Irregularities, including fraud, are instances of non-compliance with laws and regulations. We design procedures in line with our responsibilities, outlined above, to detect material misstatements in respect of irregularities, including fraud. The extent to which our procedures are capable of detecting irregularities, including fraud is detailed below:
We evaluated the directors’ and management's incentives and opportunities for fraudulent manipulation of the financial statements (including the risk of override of controls) and determined that the principal risks were related to posting manual journal entries to manipulate financial performance.

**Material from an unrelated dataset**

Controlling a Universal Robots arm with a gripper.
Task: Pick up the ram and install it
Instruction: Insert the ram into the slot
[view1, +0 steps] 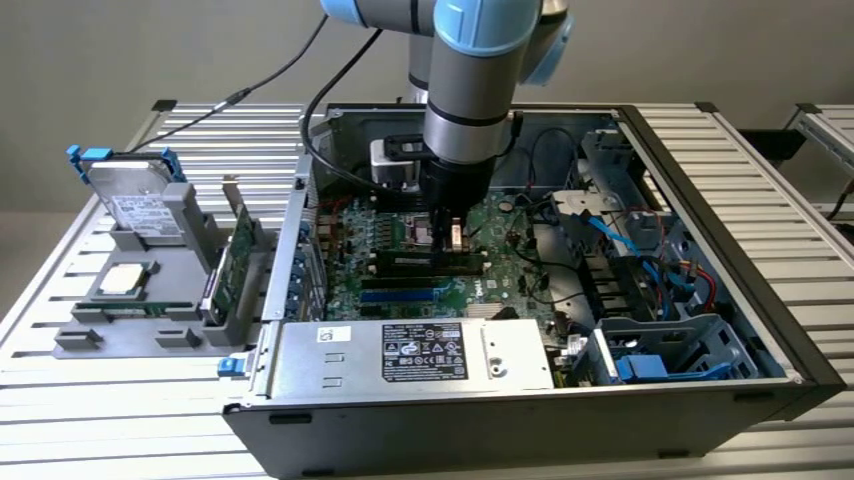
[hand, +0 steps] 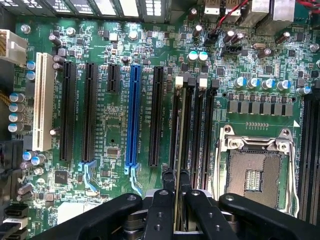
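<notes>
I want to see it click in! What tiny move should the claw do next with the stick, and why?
Probably a gentle push straight down. The gripper is shut on the ram, which stands edge-on, lined up along a white-latched slot. Whether it is already seated I cannot tell.

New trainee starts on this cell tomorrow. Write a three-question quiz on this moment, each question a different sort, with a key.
1. True or false: the claw is shut on the ram.
2. The ram is lined up with: A the blue slot; B the white slot; C the black memory slots beside the processor socket.
3. Fill in: the silver processor chip lies ___ the computer case (inside or outside).
Key: 1 true; 2 C; 3 outside.
</notes>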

Our audit procedures were designed to respond to those identified risks, including non-compliance with laws and regulations (irregularities) and fraud that are material to the financial statements. Our audit procedures included but were not limited to: • Discussing with the directors and management their policies and procedures regarding compliance with laws and regulations • Communicating identified laws and regulations throughout our engagement team and remaining alert to any indications of non-compliance throughout our audit; and • Considering the risk of acts by the company which were contrary to applicable laws and regulations, including fraud. Our audit procedures in relation to fraud included but were not limited to: • Making enquiries of the directors and management on whether they had knowledge of any actual, suspected or alleged fraud: • Gaining an understanding of the internal controls established to mitigate risks related to fraud; • Discussing amongst the engagement team the risks of fraud; and • Addressing the risks of fraud through management override of controls by performing journal entry testing There are inherent limitations in the audit procedures described above and the primary responsibility for the prevention and detection of irregularities including fraud rests with management. As with any audit, there remained a risk of non-detection of irregularities, as these may involve collusion, forgery, intentional omissions, misrepresentations of the override of internal controls.
A further description of our responsibilities for the audit of the financial statements is located on the Financial Reporting Council's website at: www.frc.org.uk/auditorsresponsibilities. This description forms part of our Auditors' report.
This report is made solely to the Company's members, as a body, in accordance with Chapter 3 of Part 16 of the Companies Act 2006. Our audit work has been undertaken so that we might state to the Company's members those matters we are required to state to them in an Auditors' report and for no other purpose. To the fullest extent permitted by law, we do not accept or assume responsibility to anyone other than the Company and the Company's members, as a body, for our audit work, for this report, or for the opinions we have formed.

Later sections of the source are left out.